Common Supercomputing Network Topologies
百川归海-Edward  2024-08-07 17:27   published in China

Reprinted from: architect Technology Alliance

640.jpg

High-performance computing focuses on the static latency of the traffic and requires ultra-large networking. However, the traditional Clos architecture, as a mainstream network architecture, achieves universality, but at the expense of latency and cost-effectiveness. To address this issue, the industry has studied and designed various architectures and new topologies. The fat tree, dragonfly, and torus topologies are common topologies featuring non-blocking forwarding, small network diameter, and high scalability/cost-effectiveness, respectively.

1. Fat Tree

In a traditional tree topology, the bandwidth converges by layer and the bandwidth at the root is much less than the sum of bandwidth at all the leaves. Fat tree is more like a real tree. The closer to the root, the thicker the branch is. That is, the bandwidth does not converge from the leaves to the root. This is the basis for it to build a non-blocking network.
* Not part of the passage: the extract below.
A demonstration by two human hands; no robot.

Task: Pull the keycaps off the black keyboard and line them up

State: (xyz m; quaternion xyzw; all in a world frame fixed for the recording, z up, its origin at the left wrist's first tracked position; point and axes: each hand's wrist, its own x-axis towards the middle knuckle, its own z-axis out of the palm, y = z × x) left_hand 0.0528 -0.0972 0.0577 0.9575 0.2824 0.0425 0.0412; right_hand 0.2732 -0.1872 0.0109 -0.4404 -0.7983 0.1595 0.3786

As one of the most widely used topologies, fat tree is a good choice for various applications because it provides low latency and supports various throughput options, from non-blocking connections to over-subscription. It maximizes the data throughput of various traffic modes.

640.jpg

Fat tree adopts a 1:1 non-convergence design, where the bandwidth and quantity of uplink ports are the same as those of downlink ports of the switch. In addition, it uses data center–level switches that support non-blocking forwarding and allows users to increase the number of connected GPU nodes by extending network layers.

In essence, fat tree has no bandwidth convergence. Therefore, the spine-leaf architecture of the cloud data center can be considered compliant with this concept in the case of no convergence.

If the number of ports on switches is n, a two-layer fat tree architecture can accommodate n2/2 GPUs. For example, InfiniBand switches with 40 ports can accommodate a maximum of 800 GPUs. A three-layer fat tree architecture can accommodate n x (n/2) x (n/2) GPUs. For example, InfiniBand switches with 40 ports can accommodate a maximum of 16,000 GPUs.

640.jpg

However, fat tree has obvious disadvantages as follows:

1) It contains a large number of switches, compared with the number of servers, and requires many switches and links. Therefore, costs are relatively high in a large-scale case. It requires 5M/n (where M is the quantity of servers and n is the quantity of ports on switches). When n is relatively small, a large quantity of switches are required for connecting to the fat tree architecture, thereby increasing the complexity of cabling and configuration.

2) Due to the aforementioned characteristics, fat tree cannot well support the one-to-all and all-to-all network communication modes, making it inconvenient for deploying high-performance distributed applications such as MapReduce and Dryad.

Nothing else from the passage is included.